# Task description
Count all lines holding "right" in the data below and say the number, nothing more.

# Given material
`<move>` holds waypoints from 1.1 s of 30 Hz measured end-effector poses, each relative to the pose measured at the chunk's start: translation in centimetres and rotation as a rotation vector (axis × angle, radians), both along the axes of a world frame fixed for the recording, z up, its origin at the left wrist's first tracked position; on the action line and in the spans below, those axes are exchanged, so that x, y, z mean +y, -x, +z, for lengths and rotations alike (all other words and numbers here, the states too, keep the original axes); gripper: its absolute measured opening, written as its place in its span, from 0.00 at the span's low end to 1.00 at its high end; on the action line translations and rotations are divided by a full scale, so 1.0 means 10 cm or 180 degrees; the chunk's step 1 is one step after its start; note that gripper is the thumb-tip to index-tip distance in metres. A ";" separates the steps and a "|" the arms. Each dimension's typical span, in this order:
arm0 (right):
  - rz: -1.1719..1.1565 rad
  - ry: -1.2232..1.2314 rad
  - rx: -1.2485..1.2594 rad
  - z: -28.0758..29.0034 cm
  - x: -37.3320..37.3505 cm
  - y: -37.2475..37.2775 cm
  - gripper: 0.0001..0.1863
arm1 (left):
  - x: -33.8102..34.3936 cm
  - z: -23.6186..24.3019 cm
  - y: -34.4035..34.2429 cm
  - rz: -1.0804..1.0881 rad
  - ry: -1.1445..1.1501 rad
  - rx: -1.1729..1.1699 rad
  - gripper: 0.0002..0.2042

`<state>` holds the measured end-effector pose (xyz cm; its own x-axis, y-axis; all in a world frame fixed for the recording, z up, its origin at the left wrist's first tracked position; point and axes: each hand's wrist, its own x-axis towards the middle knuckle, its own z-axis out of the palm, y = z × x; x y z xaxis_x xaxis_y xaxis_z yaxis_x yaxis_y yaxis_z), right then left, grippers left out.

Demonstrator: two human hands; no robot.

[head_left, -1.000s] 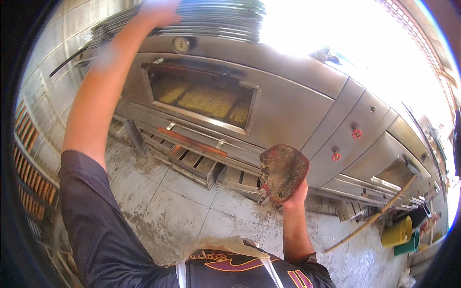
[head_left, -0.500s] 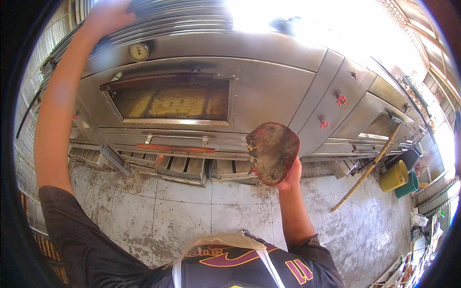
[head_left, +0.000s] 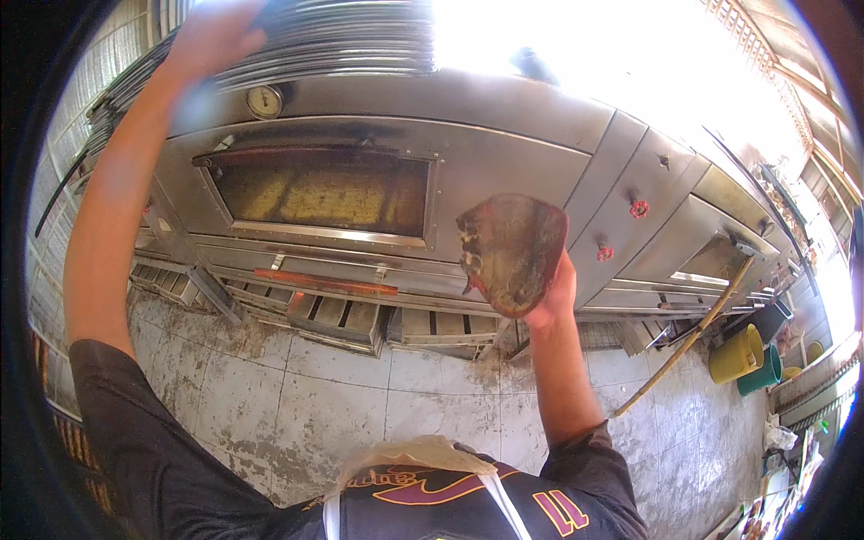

# Final answer
2